**Dataset content:**
■ ■ ■

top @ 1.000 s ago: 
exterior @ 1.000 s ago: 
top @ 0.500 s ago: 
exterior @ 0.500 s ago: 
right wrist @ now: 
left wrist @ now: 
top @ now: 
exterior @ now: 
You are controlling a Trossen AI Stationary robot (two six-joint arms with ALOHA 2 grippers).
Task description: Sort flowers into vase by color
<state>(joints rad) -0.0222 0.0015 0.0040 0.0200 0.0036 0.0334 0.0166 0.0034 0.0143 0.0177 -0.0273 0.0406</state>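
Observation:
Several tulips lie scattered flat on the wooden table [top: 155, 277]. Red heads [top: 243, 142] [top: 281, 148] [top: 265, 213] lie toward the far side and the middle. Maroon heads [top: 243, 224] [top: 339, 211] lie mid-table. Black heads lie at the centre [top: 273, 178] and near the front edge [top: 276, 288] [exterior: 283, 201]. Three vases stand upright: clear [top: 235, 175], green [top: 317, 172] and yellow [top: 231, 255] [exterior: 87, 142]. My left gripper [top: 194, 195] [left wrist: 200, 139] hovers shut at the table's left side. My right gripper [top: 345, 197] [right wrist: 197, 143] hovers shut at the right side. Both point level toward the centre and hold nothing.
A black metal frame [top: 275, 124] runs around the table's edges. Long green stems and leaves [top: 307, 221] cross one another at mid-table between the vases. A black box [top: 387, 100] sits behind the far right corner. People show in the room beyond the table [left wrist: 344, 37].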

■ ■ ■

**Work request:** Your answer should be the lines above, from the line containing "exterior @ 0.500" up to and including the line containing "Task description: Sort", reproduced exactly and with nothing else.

**Answer for the task:**
exterior @ 0.500 s ago: 
right wrist @ now: 
left wrist @ now: 
top @ now: 
exterior @ now: 
You are controlling a Trossen AI Stationary robot (two six-joint arms with ALOHA 2 grippers).
Task description: Sort flowers into vase by color

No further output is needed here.